You can disable field scan:
https://www.metabase.com/docs/latest/administration-guide/01-managing-databases.html#database-sync-and-analysis

But sync cannot be disabled. Fingerprinting is done during the first sync, so Metabase has a better understanding of the field and how it can be used (binning, etc).

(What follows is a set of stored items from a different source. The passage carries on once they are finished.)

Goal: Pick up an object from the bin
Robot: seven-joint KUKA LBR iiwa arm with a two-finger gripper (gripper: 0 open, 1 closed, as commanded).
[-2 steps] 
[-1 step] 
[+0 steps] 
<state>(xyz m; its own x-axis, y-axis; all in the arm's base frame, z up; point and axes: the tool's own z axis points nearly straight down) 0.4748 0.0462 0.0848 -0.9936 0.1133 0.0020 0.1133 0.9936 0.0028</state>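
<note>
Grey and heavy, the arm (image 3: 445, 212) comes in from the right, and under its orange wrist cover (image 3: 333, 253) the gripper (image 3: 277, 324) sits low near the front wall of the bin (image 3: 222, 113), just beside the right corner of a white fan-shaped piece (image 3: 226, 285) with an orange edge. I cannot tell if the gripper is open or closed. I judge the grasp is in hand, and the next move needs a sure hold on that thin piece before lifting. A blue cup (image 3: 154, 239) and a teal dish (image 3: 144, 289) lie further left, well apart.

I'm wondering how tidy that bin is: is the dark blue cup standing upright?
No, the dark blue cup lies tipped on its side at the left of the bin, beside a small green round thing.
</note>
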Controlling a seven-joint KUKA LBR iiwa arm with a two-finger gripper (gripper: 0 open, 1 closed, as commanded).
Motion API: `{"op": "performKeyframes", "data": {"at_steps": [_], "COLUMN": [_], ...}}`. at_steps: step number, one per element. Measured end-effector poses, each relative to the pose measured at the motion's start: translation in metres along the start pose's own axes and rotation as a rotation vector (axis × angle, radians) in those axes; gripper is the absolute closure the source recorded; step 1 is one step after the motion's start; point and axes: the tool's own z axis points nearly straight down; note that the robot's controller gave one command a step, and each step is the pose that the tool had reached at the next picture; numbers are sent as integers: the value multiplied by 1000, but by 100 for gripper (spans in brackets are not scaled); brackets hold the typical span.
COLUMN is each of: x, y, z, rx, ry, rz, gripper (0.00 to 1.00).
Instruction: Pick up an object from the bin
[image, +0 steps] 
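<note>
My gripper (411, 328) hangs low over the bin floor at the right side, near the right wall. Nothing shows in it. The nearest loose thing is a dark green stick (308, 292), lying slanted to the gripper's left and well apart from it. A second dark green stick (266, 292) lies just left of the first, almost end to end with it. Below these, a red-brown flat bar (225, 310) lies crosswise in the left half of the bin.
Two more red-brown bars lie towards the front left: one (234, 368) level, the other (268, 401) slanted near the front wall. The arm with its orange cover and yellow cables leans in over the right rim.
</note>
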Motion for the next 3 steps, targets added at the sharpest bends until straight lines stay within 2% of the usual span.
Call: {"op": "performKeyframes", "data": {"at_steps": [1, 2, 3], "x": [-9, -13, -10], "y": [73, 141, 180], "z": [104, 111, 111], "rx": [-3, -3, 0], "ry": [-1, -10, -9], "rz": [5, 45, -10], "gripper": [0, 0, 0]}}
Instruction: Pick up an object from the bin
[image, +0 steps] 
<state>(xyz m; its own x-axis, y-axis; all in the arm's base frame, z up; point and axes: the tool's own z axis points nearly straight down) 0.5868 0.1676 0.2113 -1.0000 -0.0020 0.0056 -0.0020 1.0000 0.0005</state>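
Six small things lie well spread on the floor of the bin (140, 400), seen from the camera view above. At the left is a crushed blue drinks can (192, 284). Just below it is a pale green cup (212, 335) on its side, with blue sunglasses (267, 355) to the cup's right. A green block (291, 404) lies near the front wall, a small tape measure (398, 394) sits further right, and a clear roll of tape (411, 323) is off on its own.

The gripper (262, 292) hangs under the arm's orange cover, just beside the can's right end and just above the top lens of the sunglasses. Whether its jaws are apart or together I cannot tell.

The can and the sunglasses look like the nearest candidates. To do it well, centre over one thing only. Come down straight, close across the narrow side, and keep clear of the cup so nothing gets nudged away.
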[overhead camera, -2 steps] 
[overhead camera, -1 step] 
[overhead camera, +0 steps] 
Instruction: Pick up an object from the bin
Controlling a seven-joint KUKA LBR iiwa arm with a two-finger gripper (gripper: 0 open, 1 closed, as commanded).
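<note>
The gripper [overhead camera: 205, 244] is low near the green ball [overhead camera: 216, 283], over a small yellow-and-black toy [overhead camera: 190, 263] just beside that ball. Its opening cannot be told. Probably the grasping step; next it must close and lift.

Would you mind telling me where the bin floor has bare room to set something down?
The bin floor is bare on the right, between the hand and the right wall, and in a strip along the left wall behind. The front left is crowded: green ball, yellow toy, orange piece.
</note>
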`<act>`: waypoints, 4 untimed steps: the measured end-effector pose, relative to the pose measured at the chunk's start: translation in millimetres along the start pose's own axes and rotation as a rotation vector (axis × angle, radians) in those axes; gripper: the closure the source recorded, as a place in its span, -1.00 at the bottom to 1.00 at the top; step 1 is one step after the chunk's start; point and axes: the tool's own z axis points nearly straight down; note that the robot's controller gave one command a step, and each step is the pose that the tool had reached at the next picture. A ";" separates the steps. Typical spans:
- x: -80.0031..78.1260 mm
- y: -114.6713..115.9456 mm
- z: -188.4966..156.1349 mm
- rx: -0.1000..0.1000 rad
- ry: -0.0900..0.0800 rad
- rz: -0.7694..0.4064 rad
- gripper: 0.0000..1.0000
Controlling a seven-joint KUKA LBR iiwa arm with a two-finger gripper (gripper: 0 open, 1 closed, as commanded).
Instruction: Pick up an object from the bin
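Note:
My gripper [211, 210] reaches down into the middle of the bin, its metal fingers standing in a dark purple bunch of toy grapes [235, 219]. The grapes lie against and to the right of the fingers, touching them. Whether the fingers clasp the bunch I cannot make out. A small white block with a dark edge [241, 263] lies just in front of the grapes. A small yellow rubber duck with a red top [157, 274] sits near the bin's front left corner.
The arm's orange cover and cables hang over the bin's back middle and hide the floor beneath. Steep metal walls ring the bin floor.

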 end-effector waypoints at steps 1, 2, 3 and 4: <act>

masakazuwatanabe · May 27, 2021, 11:50am

It's my environment. (Running Metabase on Docker.)

{
  "browser-info": {
    "language": "ja",
    "platform": "Linux x86_64",
    "userAgent": "Mozilla/5.0 (X11; Linux x86_64) AppleWebKit/537.36 (KHTML, like Gecko) Chrome/91.0.4472.77 Safari/537.36",
    "vendor": "Google Inc."
  },
  "system-info": {
    "file.encoding": "UTF-8",
    "java.runtime.name": "OpenJDK Runtime Environment",
    "java.runtime.version": "11.0.11+9",
    "java.vendor": "AdoptOpenJDK",
    "java.vendor.url": "https://adoptopenjdk.net/",
    "java.version": "11.0.11",
    "java.vm.name": "OpenJDK 64-Bit Server VM",
    "java.vm.version": "11.0.11+9",
    "os.name": "Linux",
    "os.version": "4.18.0-240.22.1.el8_3.x86_64",
    "user.language": "en",
    "user.timezone": "GMT"
  },
  "metabase-info": {
    "databases": [
      "athena"
    ],
    "hosting-env": "unknown",
    "application-database": "h2",
    "application-database-details": {
      "database": {
        "name": "H2",
        "version": "1.4.197 (2018-03-18)"
      },
      "jdbc-driver": {
        "name": "H2 JDBC Driver",
        "version": "1.4.197 (2018-03-18)"
      }
    },
    "run-mode": "prod",
    "version": {
      "date": "2021-04-27",
      "tag": "v0.39.1",
      "branch": "release-x.39.x",
      "hash": "6beba48"
    },
    "settings": {
      "report-timezone": null
    }
  }
}

Athena Driver Version: v1.2.0

masakazuwatanabe · May 27, 2021, 11:58am

There were 50 million rows in my Athena database.
Therefore, even if it is "LIMIT 10000", only some information can be obtained.

However, in terms of Athena's billing, "LIMIT 10000" can incur a very large amount of money.

In such a case, LIMIT 10000 etc. is not necessary, and I felt that 100 mag would be sufficient.
I think it is case by case, but I thought that if I could set the value of "LIMIT", I could handle various cases, so I posted it.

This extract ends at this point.